Is the Fifth Circuit’s “substantial need” test for awarding investigative resources to indigent defendants consistent with the requirements of 18 U.S.C. § 3599(f)?

Carlos Manuel Ayestas brought a state habeas petition after he was sentenced to death in Texas for murder. After the state denied his petition in 2008, Ayestas petitioned for federal habeas relief, alleging that he received ineffective assistance of counsel under the Sixth Amendment. Ayestas requested funding for “investigative, expert, or other services” under 18 U.S.C. § 3599(f) to help support his claim of ineffective assistance of counsel. Both the district court and the Fifth Circuit Court of Appeals dismissed Ayestas’s claim and denied his § 3599(f) motion, finding that he had not demonstrated a “substantial need” for investigative assistance. Ayestas now challenges this substantial need test on appeal, arguing that it is inconsistent with the text, history, and purpose of § 3599(f). The Director of the Correctional Institutions Division of the Texas Department of Criminal Justice, Lorie Davis, on the other hand, argues the test is proper in light of the requirements of the Antiterrorism and Effective Death Penalty Act. This case will allow the court to determine the appropriate statutory interpretation of § 3599(f), as well as its applicability to federal habeas proceedings. The case could have significant consequences for the resources available to capital defendants bringing ineffective assistance of counsel claims.

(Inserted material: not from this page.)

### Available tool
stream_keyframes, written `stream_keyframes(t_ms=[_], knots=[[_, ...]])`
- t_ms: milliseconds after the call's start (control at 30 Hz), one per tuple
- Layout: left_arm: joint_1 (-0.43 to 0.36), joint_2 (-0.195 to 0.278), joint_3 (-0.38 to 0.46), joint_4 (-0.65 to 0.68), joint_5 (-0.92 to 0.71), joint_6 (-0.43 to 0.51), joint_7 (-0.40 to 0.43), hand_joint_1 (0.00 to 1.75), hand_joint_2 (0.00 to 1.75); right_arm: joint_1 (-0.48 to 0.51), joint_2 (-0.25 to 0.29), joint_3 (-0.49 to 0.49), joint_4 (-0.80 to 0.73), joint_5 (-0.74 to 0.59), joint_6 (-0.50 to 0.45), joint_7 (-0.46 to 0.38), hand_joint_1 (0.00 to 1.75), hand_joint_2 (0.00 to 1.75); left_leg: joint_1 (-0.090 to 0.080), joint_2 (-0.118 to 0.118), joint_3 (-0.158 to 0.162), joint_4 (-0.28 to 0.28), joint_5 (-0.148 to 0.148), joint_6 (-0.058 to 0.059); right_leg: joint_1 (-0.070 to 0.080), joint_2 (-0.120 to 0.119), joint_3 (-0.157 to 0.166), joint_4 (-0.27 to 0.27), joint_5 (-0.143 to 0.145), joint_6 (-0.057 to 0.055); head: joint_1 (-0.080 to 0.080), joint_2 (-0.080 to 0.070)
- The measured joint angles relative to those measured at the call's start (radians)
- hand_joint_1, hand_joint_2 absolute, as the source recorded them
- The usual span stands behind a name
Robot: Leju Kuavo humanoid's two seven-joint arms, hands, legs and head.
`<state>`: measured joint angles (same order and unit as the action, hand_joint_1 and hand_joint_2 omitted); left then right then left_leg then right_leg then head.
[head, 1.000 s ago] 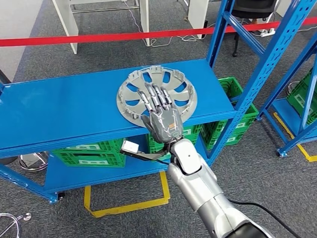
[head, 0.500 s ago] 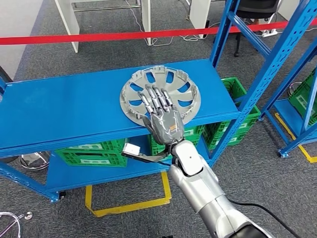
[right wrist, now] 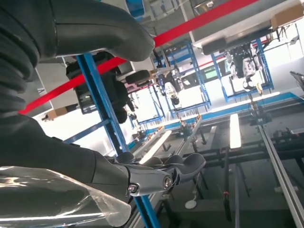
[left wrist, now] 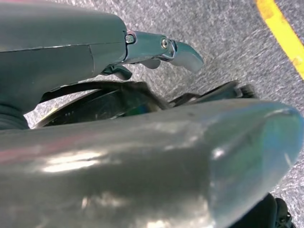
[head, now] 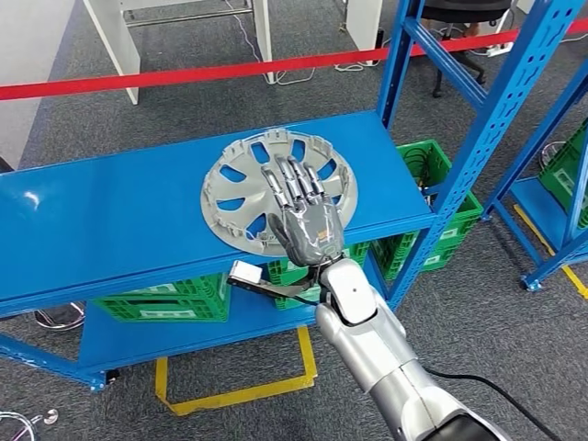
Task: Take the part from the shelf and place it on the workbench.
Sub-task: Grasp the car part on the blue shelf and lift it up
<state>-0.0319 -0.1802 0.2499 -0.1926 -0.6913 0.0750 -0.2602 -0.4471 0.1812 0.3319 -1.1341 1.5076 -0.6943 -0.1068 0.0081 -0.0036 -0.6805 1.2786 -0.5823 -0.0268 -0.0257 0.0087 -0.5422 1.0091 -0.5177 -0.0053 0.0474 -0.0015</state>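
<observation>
Silver-grey part (head: 277, 188) lies flat on the blue shelf (head: 104, 220), its near edge overhanging the front lip. The right robot hand (head: 305, 216) rests over that edge, fingers extended, apparently not yet closed; the left robot hand (left wrist: 157, 47) hangs by the floor, grip unclear.

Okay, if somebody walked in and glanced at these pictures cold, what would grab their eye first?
Most likely the silver hubcap, lying flat on the blue shelf and overhanging its front edge. The robot's right hand rests on the hubcap's near side, fingers stretched across its spokes. Behind them, a red barrier tape runs across the grey floor, and green crates sit on the lower level.
</observation>
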Motion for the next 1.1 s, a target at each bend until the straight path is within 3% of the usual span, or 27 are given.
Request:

Questions as Framed for the Court by the Parties

Whether the Fifth Circuit erred in holding that 18 U.S.C. § 3599(f) withholds “reasonably necessary” resources to investigate and develop an ineffective-assistance-of-counsel claim that state habeas counsel forfeited, where the claimant’s existing evidence does not meet the ultimate burden of proof at the time the § 3599(f) motion is made.

Petitioner Carlos Manuel Ayestas was convicted and sentenced to death for murder in 1995. See Ayestas v. Stephens, 817 F.3d 888, 892 (5th Cir.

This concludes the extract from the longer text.